**Activity:**
The answer must be one number: how many lines in the data below include the string "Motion".

**Available data:**
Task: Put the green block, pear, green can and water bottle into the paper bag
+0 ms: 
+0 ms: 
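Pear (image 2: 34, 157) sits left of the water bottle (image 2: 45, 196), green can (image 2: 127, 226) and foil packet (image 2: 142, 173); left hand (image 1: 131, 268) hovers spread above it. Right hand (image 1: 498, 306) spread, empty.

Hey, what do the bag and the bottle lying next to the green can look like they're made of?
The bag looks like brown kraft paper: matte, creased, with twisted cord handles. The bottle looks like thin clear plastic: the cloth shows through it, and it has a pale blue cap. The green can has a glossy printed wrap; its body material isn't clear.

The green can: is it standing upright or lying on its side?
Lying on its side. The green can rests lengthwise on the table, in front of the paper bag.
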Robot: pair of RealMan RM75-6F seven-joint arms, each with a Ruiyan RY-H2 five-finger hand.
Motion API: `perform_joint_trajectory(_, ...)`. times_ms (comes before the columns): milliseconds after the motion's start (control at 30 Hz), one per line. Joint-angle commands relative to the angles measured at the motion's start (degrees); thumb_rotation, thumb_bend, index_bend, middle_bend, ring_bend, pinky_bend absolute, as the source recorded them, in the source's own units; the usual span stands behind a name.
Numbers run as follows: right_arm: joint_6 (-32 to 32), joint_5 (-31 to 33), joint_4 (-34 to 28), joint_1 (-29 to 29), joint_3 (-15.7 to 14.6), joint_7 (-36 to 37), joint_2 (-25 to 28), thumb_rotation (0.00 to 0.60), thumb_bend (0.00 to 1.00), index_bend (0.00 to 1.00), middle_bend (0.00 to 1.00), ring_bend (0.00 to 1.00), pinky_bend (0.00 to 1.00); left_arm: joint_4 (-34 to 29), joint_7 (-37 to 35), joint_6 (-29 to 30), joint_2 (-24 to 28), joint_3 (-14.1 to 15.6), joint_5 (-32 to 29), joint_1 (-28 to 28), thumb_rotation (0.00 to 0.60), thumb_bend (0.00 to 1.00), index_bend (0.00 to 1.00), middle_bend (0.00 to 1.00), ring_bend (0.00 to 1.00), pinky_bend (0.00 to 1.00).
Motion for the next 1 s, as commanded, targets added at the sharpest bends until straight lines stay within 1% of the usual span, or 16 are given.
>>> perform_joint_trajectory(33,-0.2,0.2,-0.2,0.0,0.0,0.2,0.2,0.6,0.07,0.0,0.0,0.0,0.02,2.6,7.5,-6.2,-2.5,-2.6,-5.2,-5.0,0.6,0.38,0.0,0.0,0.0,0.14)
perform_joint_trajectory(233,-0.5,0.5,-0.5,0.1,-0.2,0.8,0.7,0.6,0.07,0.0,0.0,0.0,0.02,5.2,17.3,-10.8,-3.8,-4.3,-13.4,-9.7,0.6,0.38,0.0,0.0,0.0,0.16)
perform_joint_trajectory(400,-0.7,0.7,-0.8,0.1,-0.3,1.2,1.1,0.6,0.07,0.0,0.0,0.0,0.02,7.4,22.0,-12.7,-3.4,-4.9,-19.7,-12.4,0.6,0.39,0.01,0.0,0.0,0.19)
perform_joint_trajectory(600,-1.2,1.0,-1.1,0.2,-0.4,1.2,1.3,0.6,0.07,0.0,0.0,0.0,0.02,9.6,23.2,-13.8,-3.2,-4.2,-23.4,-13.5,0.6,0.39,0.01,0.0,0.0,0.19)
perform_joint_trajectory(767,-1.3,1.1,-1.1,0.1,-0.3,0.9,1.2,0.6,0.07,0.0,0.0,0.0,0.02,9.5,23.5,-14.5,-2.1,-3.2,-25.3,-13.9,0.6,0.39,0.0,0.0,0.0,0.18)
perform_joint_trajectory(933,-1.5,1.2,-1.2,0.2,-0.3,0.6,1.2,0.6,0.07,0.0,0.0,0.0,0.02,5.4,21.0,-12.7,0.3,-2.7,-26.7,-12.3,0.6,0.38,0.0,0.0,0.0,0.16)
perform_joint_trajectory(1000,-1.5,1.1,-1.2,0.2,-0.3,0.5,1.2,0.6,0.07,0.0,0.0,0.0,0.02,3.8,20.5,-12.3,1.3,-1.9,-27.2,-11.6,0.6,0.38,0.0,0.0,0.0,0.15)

**Your response:**
2